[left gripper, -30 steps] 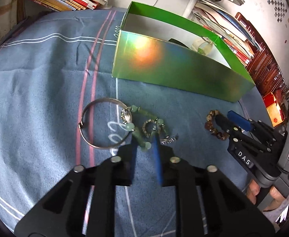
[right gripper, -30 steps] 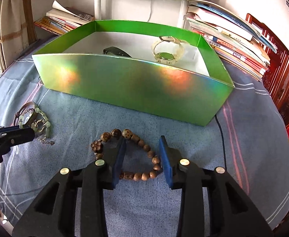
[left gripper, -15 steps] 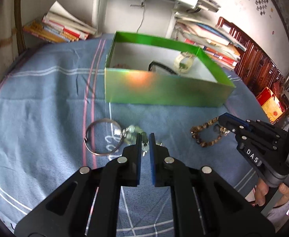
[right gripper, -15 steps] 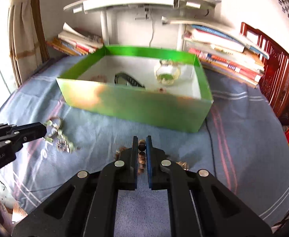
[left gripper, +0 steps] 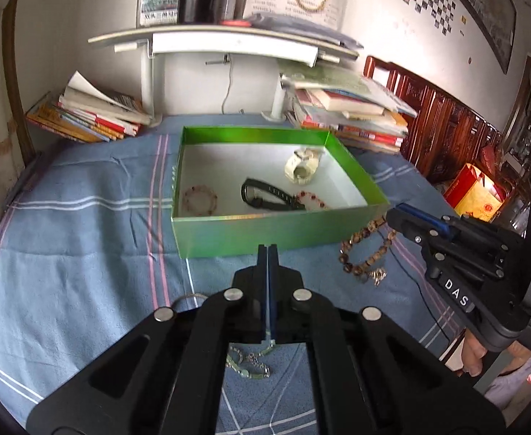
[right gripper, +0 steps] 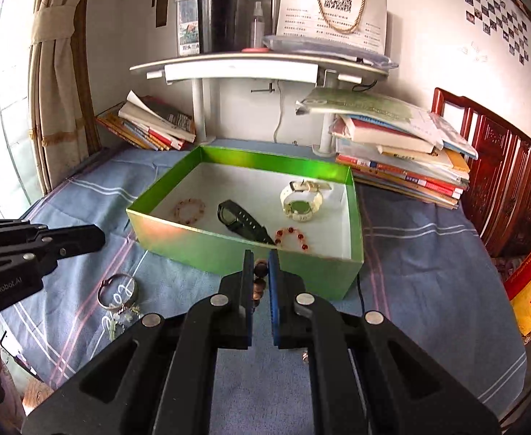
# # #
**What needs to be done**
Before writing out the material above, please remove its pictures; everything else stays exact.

**Completed exercise**
[left gripper, -30 steps] 
[right gripper, -30 steps] 
[left gripper, -15 steps] 
[right gripper, -15 steps] 
[left gripper, +0 steps] 
[right gripper, +0 steps] 

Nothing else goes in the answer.